Kinematic Self-Replicating Machines

© 2004 Robert A. Freitas Jr. and Ralph C. Merkle. All Rights Reserved.

Robert A. Freitas Jr., Ralph C. Merkle, Kinematic Self-Replicating Machines, Landes Bioscience, Georgetown, TX, 2004.


B. Physisorption and Desorption of Nonsolvent Molecules

Since there is one acetylene molecule for every ~59 n-octane molecules in the hydrocarbon feedstock solution, the possible physisorption of solvated acetylene molecules from the external solvent bath to the piston cavity passivated diamond walls must also be evaluated. Experiments [3189] on the physisorption of acetylene on the diamond C(111)-H(1x1) surface from gas phase show that the C2H2 molecule adsorbs nearly flat on terraces but is slightly tilted on defect sites, covering four surface hydrogens. This in-plane orientation of the acetylene monolayer is not unexpected because C2H2 has high p electron density around the C=C triple bond, the most energetically favorable position to be attacked by hydrogen-containing species to form a hydrogen bond, and because electrostatic interactions also favor the horizontal orientation of C2H2 on the diamond surface.

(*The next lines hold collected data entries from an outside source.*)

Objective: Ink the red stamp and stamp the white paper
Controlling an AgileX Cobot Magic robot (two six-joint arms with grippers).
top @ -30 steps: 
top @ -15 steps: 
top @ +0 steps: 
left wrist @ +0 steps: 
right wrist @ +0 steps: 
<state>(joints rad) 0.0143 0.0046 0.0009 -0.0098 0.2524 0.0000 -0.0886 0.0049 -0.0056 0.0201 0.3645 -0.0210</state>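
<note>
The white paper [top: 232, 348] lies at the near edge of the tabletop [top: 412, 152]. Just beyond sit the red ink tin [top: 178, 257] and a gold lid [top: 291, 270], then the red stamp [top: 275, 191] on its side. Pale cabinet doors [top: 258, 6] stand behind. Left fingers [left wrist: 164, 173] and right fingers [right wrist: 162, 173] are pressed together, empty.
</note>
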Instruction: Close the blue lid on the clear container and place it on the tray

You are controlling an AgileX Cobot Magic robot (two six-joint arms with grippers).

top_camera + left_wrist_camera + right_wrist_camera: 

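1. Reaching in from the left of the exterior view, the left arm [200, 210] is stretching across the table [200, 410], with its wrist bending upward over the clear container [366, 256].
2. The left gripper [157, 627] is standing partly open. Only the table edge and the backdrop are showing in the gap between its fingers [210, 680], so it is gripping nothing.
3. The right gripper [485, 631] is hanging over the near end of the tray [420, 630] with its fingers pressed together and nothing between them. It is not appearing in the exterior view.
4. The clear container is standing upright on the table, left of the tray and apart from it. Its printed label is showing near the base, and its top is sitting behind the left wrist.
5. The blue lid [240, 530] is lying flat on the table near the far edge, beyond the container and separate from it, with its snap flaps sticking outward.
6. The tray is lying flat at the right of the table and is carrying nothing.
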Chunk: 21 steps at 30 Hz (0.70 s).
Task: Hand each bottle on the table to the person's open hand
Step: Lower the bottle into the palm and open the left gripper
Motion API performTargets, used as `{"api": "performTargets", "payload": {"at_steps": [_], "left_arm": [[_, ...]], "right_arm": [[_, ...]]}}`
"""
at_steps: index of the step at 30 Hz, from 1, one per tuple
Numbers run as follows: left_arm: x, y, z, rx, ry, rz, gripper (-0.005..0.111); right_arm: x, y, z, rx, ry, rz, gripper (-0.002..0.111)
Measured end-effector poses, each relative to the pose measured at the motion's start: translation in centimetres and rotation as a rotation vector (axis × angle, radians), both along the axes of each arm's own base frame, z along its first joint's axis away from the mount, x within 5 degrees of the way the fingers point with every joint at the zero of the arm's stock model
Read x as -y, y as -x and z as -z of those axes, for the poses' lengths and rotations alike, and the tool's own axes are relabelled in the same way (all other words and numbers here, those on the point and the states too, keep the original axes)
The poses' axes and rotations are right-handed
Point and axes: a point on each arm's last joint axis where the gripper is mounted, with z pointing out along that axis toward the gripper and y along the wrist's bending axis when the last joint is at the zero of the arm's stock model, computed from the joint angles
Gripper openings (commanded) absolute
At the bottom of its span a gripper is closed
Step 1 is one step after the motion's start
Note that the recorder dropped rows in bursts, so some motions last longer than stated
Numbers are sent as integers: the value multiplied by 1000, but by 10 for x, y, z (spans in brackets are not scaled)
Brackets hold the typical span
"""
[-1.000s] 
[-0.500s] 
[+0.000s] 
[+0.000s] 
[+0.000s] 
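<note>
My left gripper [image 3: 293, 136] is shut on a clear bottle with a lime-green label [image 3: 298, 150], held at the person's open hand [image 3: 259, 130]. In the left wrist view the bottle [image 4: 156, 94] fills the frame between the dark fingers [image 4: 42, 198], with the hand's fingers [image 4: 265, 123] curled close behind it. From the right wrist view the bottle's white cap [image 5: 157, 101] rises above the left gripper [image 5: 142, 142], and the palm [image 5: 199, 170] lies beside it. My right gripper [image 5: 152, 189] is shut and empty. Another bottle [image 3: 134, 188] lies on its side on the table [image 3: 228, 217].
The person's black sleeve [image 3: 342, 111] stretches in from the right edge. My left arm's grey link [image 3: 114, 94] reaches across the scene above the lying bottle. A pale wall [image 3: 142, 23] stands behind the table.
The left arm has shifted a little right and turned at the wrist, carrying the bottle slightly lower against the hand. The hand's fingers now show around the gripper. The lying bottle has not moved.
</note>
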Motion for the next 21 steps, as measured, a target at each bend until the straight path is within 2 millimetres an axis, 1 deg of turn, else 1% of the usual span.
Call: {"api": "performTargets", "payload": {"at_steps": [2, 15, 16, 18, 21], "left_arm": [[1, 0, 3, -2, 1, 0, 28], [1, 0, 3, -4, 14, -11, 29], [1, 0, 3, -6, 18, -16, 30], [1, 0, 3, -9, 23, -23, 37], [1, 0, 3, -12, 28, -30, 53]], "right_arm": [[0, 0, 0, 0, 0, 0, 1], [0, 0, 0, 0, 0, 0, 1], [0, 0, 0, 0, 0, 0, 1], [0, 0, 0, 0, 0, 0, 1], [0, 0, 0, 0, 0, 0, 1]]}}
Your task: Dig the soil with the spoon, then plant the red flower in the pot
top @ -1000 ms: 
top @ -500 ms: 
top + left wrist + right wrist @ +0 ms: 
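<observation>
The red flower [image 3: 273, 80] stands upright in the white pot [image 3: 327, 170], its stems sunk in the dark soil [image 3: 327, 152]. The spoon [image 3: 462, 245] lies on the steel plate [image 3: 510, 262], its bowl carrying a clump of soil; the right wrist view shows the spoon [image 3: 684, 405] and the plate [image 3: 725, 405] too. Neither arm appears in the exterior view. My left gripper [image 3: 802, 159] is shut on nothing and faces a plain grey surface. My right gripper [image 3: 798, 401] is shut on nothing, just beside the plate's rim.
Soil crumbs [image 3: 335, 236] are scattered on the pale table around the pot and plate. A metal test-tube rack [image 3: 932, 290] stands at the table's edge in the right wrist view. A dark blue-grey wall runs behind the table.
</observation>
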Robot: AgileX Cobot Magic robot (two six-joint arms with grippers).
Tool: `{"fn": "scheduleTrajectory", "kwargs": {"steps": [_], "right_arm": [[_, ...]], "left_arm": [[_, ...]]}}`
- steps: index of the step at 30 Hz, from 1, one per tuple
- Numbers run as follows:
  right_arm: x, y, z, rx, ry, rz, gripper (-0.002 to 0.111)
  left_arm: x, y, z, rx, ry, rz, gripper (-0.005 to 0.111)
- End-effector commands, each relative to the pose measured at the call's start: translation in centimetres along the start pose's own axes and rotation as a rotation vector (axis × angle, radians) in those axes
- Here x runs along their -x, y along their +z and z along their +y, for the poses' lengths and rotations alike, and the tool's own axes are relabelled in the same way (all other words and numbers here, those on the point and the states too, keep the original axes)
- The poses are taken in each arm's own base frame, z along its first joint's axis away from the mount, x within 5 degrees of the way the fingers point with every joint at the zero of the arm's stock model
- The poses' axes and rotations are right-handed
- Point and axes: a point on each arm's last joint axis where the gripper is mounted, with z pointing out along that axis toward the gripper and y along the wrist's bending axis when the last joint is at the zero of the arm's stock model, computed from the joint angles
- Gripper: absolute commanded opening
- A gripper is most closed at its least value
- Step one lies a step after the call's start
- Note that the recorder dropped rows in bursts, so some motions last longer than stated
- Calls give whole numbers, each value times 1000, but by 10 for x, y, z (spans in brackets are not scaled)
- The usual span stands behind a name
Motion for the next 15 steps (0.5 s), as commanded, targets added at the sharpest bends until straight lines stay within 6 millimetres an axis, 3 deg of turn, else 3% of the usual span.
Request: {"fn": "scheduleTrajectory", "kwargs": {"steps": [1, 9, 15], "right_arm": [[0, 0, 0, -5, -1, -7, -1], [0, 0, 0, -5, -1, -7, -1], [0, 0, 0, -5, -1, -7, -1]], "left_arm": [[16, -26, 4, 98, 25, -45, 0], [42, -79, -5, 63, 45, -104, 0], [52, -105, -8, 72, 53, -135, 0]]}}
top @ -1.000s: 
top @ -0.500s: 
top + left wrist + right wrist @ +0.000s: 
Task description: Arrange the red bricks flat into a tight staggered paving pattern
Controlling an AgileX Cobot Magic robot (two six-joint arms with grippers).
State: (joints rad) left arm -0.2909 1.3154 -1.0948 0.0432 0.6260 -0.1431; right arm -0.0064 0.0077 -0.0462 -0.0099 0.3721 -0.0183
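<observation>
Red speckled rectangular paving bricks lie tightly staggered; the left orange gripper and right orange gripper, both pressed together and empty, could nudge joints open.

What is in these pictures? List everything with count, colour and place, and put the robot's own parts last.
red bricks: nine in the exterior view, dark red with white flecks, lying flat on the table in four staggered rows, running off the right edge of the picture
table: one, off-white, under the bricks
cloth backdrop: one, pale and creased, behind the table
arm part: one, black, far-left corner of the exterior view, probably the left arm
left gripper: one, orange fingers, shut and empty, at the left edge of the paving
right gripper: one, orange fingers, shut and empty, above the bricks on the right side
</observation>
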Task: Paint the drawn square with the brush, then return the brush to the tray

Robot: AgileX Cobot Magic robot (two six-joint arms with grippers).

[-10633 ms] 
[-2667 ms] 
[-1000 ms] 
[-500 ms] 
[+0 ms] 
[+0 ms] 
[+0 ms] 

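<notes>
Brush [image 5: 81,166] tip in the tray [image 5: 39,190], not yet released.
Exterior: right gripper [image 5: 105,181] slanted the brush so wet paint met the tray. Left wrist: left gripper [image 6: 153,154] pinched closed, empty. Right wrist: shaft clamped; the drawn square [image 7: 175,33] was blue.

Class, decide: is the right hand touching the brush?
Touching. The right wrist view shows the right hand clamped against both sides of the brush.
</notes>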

Will n-octane or acetylene be preferentially adsorbed on the passivated diamond surface? In principle, the heat of adsorption is of the same order of magnitude as the heat evolved during phase changes such as freezing or condensation [2987], since all these processes are governed by van der Waals interactions. The heat of fusion for n-octane at 1 atm is 34.4 zJ/molecule [2987]; for acetylene, the heat of fusion is only 4.17 zJ/molecule [3255] and 1.34 zJ/molecule for the heat of sublimation [3256], which would appear to strongly favor the persistence of octane.

A molecular dynamics simulation by Xia and Landman [3217] found that in an equal-weight mixture of hexane and hexadecane on the Au(001) surface at 315 K, both species initially adsorb in the nearest-surface monolayer with a slight preference in number of attached segments for the shorter-chain hexane molecules. But the longer chain quickly crowds out the shorter chain by reptation motions, so that by 0.8 x 10-9 sec the attached segment counts are about equal and by 8 x 10-9 sec there are 20 times more hexadecanes than hexanes attached. Similarly, a simulation of an octane-butane mixture on a waxy surface at 223 K produced an early preferential adsorption of the butane in the layer nearest the surface, but the simulation was halted after only 0.2 x 10-9 sec so any subsequent possible substitution effects could not be observed [3232]. In a mixed-hydrocarbon solution of C14H30 in benzene on a graphite surface, alkane chains were found to rapidly penetrate the previously adsorbed benzene layers near the surface and adhere to the graphite [3249]. In one early study, n-alkanes with carbon numbers from 16-32 in n-heptane solution readily displaced the shorter-chain heptane and physisorbed to surfaces of cast iron, graphite, MoS2 and WS2 [3251, 3252]. This preferential adsorption of longer-chain hydrocarbons is believed to be driven by lateral intermolecular interactions within the adsorbed layer [3250], rather than by adsorbate-substrate interaction, which suggests that the much larger n-octane molecules will adsorb to diamond in preference to acetylene molecules, leaving a weakly physisorbed close-packed n-octane monolayer at the surface with the carbon skeleton planes of the octane molecules oriented parallel to the surface [3250], and relatively few surface-physisorbed acetylene molecules. The adsorption stability of the alkanes increases with increasing chain length [3257].

Vitamin molecules are present in feedstock at the parts-per-million level and can be designed to minimize their physisorption to diamond walls, hence should not significantly contribute to piston drag forces or drag power losses. The authors would encourage a more comprehensive molecular dynamics analysis of nanoscale piston operations.